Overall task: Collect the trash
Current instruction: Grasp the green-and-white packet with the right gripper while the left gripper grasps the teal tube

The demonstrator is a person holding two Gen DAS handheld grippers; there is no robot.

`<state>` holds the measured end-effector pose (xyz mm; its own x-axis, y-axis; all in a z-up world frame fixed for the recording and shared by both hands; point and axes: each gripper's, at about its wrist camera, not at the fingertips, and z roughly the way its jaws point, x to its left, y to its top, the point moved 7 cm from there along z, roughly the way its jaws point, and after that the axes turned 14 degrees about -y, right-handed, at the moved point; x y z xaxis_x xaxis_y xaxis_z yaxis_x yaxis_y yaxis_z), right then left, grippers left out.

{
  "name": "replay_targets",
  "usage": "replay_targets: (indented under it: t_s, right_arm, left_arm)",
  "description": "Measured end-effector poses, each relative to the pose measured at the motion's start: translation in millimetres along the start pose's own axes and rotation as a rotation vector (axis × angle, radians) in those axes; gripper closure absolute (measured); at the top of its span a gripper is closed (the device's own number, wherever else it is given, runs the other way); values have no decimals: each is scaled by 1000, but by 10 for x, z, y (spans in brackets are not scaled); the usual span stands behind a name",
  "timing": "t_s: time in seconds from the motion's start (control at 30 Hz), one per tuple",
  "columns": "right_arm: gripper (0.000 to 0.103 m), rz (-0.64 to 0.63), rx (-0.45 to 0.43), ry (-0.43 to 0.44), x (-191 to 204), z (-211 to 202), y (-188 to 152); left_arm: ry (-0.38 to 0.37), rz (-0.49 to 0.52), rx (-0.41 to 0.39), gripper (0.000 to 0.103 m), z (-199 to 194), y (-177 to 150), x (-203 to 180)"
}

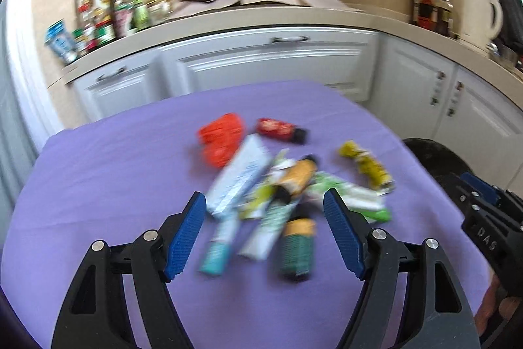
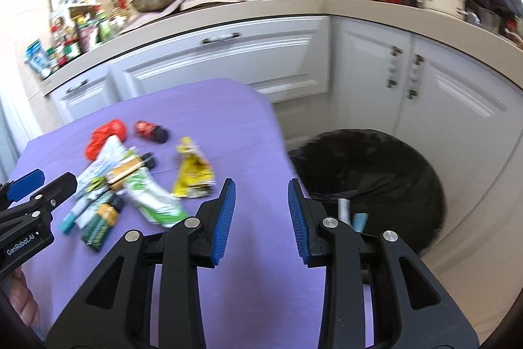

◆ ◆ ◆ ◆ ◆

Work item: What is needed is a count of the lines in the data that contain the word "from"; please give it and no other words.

Reply to the exercise: 2